■ Task goal ■
Write the entries out again. Each one must match exactly.

■ Stored items from a collection ■
....

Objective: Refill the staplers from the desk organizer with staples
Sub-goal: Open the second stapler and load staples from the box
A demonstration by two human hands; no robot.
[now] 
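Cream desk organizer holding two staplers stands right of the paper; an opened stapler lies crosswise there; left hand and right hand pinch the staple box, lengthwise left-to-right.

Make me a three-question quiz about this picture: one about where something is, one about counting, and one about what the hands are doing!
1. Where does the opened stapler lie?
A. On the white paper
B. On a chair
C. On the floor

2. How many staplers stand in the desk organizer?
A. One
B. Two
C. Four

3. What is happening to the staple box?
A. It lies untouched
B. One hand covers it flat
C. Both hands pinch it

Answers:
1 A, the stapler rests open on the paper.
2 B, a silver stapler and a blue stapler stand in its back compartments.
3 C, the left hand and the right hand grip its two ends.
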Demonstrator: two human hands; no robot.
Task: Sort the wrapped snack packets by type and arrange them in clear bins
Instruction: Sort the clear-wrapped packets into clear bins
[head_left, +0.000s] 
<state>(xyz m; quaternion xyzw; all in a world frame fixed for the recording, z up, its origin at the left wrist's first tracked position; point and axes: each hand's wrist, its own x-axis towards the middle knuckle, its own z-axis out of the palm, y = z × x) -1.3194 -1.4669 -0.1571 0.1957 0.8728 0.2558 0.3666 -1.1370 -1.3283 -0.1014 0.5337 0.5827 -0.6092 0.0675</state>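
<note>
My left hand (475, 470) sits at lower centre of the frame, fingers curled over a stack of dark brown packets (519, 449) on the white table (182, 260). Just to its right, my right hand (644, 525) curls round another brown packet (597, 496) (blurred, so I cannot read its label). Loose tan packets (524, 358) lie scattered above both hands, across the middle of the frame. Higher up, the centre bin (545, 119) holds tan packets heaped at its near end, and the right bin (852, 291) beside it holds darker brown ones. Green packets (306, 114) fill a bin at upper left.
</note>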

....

■ Result for this exercise ■
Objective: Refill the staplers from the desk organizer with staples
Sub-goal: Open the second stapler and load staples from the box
A demonstration by two human hands; no robot.
[now] 
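Cream desk organizer holding two staplers stands right of the paper; an opened stapler lies crosswise there; left hand and right hand pinch the staple box, lengthwise left-to-right.

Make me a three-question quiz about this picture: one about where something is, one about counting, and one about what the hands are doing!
1. Where does the opened stapler lie?
A. On the white paper
B. On a chair
C. On the floor

2. How many staplers stand in the desk organizer?
A. One
B. Two
C. Four

3. What is happening to the staple box?
A. It lies untouched
B. One hand covers it flat
C. Both hands pinch it

Answers:
1 A, the stapler rests open on the paper.
2 B, a silver stapler and a blue stapler stand in its back compartments.
3 C, the left hand and the right hand grip its two ends.
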Demonstrator: two human hands; no robot.
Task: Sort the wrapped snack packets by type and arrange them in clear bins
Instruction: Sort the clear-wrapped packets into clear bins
[head_left, +0.000s] 
<state>(xyz m; quaternion xyzw; all in a world frame fixed for the recording, z up, its origin at the left wrist's first tracked position; point and axes: each hand's wrist, its own x-axis towards the middle knuckle, its own z-axis out of the palm, y = z × x) -1.3194 -1.4669 -0.1571 0.1957 0.8728 0.2558 0.3666 -1.1370 -1.3283 -0.1014 0.5337 0.5827 -0.6092 0.0675</state>
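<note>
My left hand (475, 470) sits at lower centre of the frame, fingers curled over a stack of dark brown packets (519, 449) on the white table (182, 260). Just to its right, my right hand (644, 525) curls round another brown packet (597, 496) (blurred, so I cannot read its label). Loose tan packets (524, 358) lie scattered above both hands, across the middle of the frame. Higher up, the centre bin (545, 119) holds tan packets heaped at its near end, and the right bin (852, 291) beside it holds darker brown ones. Green packets (306, 114) fill a bin at upper left.
</note>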

The exercise requires nothing more.